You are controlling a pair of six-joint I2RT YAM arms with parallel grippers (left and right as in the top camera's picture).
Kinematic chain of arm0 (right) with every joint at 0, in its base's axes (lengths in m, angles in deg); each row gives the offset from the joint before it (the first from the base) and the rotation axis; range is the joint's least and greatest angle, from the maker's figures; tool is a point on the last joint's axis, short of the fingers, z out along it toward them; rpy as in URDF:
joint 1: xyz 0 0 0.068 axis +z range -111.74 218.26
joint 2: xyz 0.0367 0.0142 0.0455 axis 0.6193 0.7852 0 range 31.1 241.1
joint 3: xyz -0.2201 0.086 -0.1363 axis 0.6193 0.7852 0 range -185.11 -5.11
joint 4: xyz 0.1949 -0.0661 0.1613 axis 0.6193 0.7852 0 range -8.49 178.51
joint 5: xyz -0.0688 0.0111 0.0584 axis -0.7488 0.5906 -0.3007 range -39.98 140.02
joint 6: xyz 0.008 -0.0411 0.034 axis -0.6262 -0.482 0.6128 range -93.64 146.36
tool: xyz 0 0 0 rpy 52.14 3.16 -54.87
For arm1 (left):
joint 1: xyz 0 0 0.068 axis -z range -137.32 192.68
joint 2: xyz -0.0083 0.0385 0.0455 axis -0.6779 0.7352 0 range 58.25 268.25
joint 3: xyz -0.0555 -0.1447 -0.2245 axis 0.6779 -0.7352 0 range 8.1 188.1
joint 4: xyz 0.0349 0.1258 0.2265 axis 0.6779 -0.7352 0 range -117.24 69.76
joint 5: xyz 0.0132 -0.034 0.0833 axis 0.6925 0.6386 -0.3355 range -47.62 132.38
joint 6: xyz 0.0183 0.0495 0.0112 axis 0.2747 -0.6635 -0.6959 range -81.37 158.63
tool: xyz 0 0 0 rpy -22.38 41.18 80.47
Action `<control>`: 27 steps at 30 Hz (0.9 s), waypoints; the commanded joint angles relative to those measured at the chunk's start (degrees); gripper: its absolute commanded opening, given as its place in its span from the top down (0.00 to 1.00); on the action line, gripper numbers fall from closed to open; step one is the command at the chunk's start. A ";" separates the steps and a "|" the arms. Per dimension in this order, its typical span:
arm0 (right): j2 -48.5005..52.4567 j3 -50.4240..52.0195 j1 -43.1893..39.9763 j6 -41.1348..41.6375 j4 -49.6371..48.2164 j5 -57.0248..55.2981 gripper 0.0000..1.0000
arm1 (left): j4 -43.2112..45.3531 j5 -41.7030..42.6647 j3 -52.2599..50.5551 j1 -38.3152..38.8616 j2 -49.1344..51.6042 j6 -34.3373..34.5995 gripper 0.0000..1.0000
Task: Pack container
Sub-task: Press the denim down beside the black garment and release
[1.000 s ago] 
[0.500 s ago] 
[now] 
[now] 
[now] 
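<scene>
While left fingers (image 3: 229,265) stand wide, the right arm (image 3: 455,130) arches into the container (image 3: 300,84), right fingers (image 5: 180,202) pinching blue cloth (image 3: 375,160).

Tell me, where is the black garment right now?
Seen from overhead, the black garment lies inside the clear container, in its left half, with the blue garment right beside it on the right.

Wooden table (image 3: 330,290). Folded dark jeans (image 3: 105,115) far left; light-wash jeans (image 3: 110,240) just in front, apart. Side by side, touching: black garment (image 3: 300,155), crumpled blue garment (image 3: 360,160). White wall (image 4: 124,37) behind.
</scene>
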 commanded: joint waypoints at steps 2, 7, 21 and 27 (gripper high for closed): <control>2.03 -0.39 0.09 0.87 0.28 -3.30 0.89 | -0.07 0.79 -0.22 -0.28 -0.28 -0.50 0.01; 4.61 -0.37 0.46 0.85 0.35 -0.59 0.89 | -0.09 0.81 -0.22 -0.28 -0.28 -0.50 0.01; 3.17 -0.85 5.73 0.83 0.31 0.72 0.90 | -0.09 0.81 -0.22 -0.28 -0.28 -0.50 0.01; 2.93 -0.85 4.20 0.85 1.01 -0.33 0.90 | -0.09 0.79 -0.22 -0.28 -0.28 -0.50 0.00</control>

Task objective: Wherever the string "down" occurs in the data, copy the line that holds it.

Response area:
Action `<control>`: 27 steps at 30 Hz (0.9 s), waypoints; the commanded joint angles relative to those measured at the chunk's start (degrees); gripper: its absolute commanded opening, given as its place in its span from the top down (0.00 to 1.00); on the action line, gripper numbers fall from closed to open; step one is the command at the chunk's start. A ";" separates the steps and a "|" the arms. Per dimension in this order, its typical span:
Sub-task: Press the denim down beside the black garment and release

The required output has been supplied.